The net result of all of that at the walk and trot was that he actually shifted his weight onto his hindquarters.  When we finally started this at the canter, we added an 8th rule:

8. The pony needs to strike off into the canter with conviction from the moment the rider asks.  No trantering!

Being a very pretty bowling ball, NDPC 2017

The most difficult part of the lesson was when she asked me to canter to reinback, knowing it would be a hot mess.  She told me to pretend he was about to canter off a cliff, and I had to stop him and back up away from the cliff - but not in an out-of-control way. "You should decide that he's going to stop at the letter E and he should stop at the letter E.  You need to be more clear with your aids."  We did actually get there with this exercise, and he got so uphill and pushed so hard off his hind end in the upward, I actually got left behind the first time in surprise!

I'm not going to tell you he was the picture of a perfect Dressage pony in this lesson, especially not in the beginning.  CGP said we're going to go through a period of increased tension, that we're sacrificing relaxation in the name of things he needs to learn right now (and should have learned earlier, but hey, this is my journey up the levels), but that we'll come out on the other side.

At the same time she's giving us this very welcomed tough love, she's also murmuring offhanded comments like "You're going to have a nice piaffe someday, little dude" and "Can't talk a walk like that to Grand Prix!"  We haven't sat down and talked about my goals yet, and we all know the odds of Connor making it to Grand Prix are slim to none, but it's pretty cool that she's training us as if we're headed there anyway.

I should also note that this entire lesson was in the flapless, that my GP trainer was more than supportive of it, that she has other students that ride in them, that she personally knows the founder of Eq Saddle Science, and that even though she's sponsored by Patrick, she didn't care at all which one I ended up with, which felt great!


  1. I can vouch for the 'it will get a little ugly before it gets better" phase ... err multiple phases haha.

  2. These are some really good tips- love the canter to the cliff's edge mental picture!

  3. Those super-prompt canter departs are amazing but they are totally my nemesis! A couple of weeks ago, I had an epiphany about how I get so anxious about getting left behind in that prompt depart that it affects everything else...but we're working on it!

    1. That's so interesting! I'm guessing your anxiety manifests itself into you doing something weird in the transition?

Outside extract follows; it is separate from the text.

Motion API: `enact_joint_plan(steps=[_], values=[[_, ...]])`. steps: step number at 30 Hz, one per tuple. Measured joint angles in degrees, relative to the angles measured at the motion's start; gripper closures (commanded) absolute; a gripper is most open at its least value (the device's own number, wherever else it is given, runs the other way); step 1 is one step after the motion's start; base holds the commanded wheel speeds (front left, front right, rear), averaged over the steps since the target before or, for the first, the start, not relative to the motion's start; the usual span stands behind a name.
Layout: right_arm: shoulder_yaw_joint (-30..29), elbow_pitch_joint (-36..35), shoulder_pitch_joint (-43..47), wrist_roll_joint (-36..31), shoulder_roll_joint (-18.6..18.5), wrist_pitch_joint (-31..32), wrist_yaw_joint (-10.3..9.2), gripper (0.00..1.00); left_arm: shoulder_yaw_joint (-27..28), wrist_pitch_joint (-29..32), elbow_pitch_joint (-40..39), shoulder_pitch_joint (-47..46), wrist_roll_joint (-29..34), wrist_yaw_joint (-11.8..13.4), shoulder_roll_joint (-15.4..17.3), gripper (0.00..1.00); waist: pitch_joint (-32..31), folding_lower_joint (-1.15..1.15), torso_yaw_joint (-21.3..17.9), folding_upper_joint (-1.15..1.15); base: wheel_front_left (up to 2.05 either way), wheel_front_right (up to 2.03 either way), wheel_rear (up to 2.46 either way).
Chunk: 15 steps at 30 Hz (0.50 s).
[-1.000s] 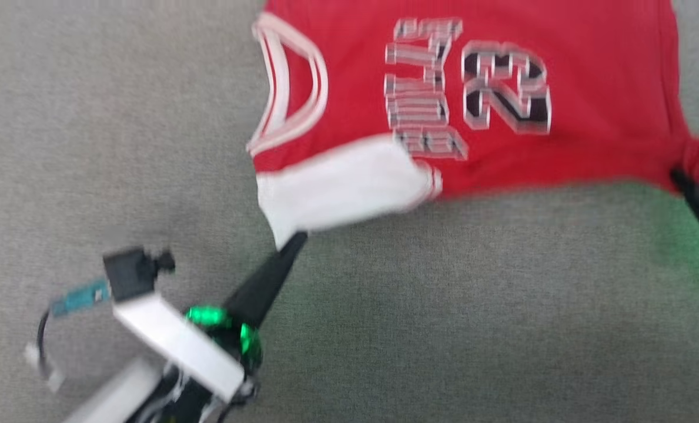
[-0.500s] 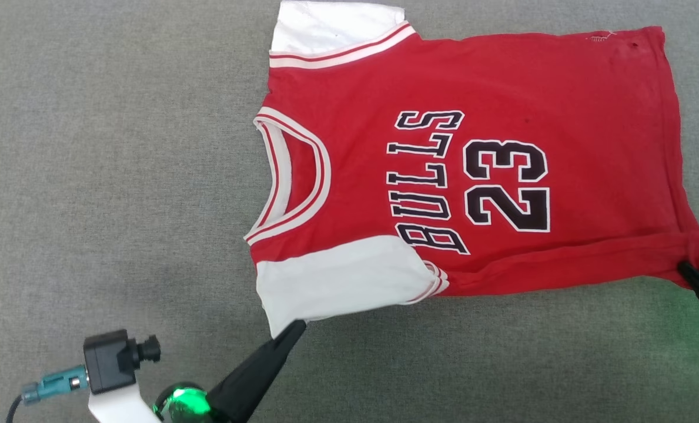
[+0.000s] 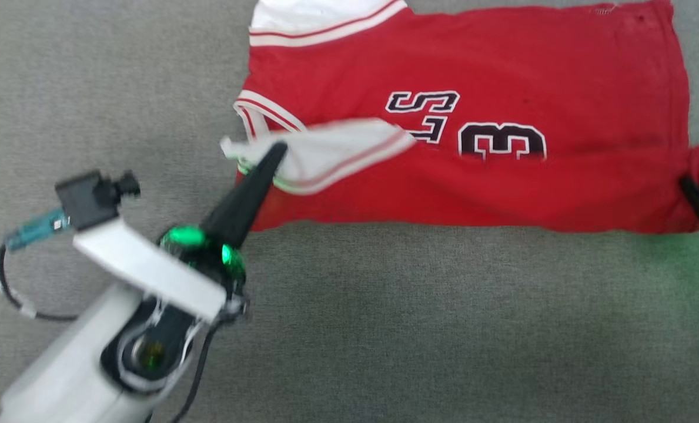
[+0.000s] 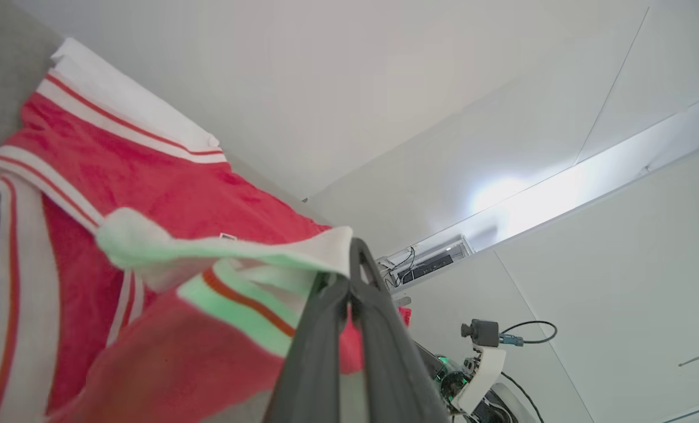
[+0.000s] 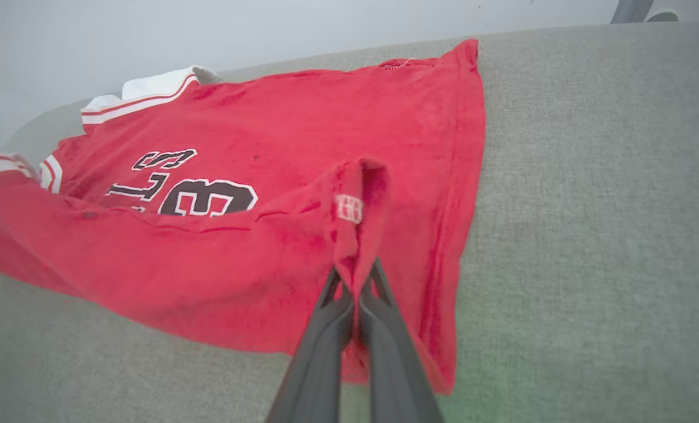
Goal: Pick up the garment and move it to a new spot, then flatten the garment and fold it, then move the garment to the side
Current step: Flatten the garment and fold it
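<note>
Garment stretches between left pincer and right pincer.

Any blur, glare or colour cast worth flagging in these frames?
Head view: mild motion blur on the garment and left gripper, green light at its base. Left wrist view: the pinched white sleeve is smeared and tinted green; glare patch on the wall. Right wrist view: sharp, with a faint green cast on the grey surface beside the right gripper.
</note>
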Motion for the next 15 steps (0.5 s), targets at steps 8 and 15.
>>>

    2. I realized that I am so desperate to not make a mistake (ha, type A, people pleaser much), especially on the super fancy horse I've been riding, that I get all stuck in my head and subconsciously worriy about it, which results in me getting tense. If I relax and stop thinking about it, I end up having beautiful transitions. Realizing this and being aware of it is making a huge difference!

  4. This sounds like a really fantastic (albeit HARD) lesson! Also love that trainer is supportive of either saddle. And lastly, I'm kinda dying to know what you picked, if you've picked yet.